WORK TO BE COMPLETED =
Will you return, word for word, only the lines from the top of the data below down to and including the one with "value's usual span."?

INPUT =
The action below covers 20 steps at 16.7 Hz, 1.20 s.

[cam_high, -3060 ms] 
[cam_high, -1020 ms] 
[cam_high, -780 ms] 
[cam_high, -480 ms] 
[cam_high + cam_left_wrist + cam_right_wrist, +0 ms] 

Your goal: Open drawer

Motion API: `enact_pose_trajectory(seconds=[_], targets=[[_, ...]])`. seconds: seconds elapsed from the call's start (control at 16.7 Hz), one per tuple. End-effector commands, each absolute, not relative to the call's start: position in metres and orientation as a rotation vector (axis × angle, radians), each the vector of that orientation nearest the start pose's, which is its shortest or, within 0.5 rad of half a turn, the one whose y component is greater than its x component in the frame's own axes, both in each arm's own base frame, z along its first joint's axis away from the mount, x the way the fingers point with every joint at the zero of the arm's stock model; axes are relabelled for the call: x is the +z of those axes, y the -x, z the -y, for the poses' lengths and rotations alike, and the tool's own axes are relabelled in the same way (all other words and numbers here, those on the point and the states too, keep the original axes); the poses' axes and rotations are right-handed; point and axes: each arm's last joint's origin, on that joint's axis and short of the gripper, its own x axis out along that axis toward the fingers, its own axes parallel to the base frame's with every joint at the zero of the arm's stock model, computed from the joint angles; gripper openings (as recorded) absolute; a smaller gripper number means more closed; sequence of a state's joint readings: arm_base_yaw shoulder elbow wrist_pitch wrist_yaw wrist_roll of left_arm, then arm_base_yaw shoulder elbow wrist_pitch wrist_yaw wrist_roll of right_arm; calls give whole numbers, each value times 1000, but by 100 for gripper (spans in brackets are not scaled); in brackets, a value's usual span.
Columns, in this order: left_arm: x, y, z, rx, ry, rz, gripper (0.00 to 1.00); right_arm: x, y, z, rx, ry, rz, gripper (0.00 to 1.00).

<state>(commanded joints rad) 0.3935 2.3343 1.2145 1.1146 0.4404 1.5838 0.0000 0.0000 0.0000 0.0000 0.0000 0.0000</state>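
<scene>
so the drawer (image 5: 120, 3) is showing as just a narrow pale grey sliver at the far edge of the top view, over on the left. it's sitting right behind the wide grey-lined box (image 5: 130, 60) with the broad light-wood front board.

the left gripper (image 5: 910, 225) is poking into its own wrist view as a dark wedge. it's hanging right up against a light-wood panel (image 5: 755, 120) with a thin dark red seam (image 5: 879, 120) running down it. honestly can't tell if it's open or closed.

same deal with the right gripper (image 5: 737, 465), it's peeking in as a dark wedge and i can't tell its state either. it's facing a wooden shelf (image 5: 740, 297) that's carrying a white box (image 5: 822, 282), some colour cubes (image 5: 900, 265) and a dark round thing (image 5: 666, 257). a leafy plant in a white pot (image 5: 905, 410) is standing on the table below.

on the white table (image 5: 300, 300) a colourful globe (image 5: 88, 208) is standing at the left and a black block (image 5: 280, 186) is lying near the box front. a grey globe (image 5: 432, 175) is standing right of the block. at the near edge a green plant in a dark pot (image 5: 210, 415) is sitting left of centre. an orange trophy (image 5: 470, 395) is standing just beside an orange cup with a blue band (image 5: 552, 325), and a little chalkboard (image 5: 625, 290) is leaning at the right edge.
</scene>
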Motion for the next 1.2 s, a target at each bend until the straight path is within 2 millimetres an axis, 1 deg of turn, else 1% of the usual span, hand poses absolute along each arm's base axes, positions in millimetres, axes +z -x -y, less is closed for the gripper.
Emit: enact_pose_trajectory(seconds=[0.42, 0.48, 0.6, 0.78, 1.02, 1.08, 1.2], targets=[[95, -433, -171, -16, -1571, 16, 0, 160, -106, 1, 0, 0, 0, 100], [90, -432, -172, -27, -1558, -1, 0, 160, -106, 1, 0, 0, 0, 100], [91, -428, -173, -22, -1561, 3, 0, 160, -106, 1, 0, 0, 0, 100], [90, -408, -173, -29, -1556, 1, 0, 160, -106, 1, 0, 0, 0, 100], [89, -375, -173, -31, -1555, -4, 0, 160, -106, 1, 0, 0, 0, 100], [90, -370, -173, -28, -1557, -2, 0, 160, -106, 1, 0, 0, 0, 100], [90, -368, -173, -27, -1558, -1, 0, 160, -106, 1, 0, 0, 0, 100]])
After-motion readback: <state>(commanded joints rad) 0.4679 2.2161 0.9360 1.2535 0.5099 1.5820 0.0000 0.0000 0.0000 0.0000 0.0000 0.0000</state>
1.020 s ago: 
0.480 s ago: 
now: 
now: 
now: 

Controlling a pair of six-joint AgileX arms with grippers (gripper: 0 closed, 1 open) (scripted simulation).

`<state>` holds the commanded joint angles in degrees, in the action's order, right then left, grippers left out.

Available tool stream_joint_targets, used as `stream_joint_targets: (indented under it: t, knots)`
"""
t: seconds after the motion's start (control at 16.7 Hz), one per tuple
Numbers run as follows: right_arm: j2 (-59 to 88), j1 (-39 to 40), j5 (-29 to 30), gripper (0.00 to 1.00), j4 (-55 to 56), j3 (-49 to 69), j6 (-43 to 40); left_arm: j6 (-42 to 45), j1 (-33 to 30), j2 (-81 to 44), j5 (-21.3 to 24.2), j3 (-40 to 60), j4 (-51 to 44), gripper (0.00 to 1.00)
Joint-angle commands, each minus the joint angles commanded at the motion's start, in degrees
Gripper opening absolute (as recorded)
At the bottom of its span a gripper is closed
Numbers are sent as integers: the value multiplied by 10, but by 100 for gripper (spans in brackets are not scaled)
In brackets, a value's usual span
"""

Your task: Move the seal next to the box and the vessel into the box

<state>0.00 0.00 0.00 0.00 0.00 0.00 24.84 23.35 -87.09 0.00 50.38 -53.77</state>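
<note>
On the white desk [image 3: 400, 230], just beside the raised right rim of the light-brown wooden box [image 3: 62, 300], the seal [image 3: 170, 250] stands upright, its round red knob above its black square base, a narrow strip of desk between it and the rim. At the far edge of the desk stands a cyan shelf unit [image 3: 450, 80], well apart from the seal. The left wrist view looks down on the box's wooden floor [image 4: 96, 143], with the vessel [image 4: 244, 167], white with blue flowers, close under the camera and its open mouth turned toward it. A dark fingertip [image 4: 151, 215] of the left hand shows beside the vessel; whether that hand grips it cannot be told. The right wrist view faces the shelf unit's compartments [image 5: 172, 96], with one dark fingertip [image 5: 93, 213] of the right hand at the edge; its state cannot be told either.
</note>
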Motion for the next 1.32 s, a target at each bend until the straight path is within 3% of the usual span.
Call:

SOLUTION FOR THIS PROBLEM =
The action below covers 20 steps at 16.7 Hz, 1.20 s.

[cam_high, -3060 ms] 
[cam_high, -1020 ms] 
[cam_high, -780 ms] 
[cam_high, -480 ms] 
[cam_high + cam_left_wrist + cam_right_wrist, +0 ms] 

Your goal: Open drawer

Motion API: `enact_pose_trajectory(seconds=[_], targets=[[_, ...]])`. seconds: seconds elapsed from the call's start (control at 16.7 Hz), one per tuple. End-effector commands, each absolute, not relative to the call's start: position in metres and orientation as a rotation vector (axis × angle, radians), each the vector of that orientation nearest the start pose's, which is its shortest or, within 0.5 rad of half a turn, the one whose y component is greater than its x component in the frame's own axes, both in each arm's own base frame, z along its first joint's axis away from the mount, x the way the fingers point with every joint at the zero of the arm's stock model; axes are relabelled for the call: x is the +z of those axes, y the -x, z the -y, for the poses' lengths and rotations alike, and the tool's own axes are relabelled in the same way (all other words and numbers here, those on the point and the states too, keep the original axes); the poses' axes and rotations are right-handed; point and axes: each arm's last joint's origin, on that joint's axis and short of the gripper, its own x axis out along that axis toward the fingers, its own axes parallel to the base frame's with every joint at the zero of the arm's stock model, computed from the joint angles; gripper openings (as recorded) absolute; a smaller gripper number means more closed; sequence of a state's joint readings: arm_base_yaw shoulder elbow wrist_pitch wrist_yaw wrist_roll of left_arm, then arm_base_yaw shoulder elbow wrist_pitch wrist_yaw wrist_roll of right_arm; calls give whole numbers, each value times 1000, but by 100 for gripper (spans in brackets are not scaled); in brackets, a value's usual span.

This exercise is now done.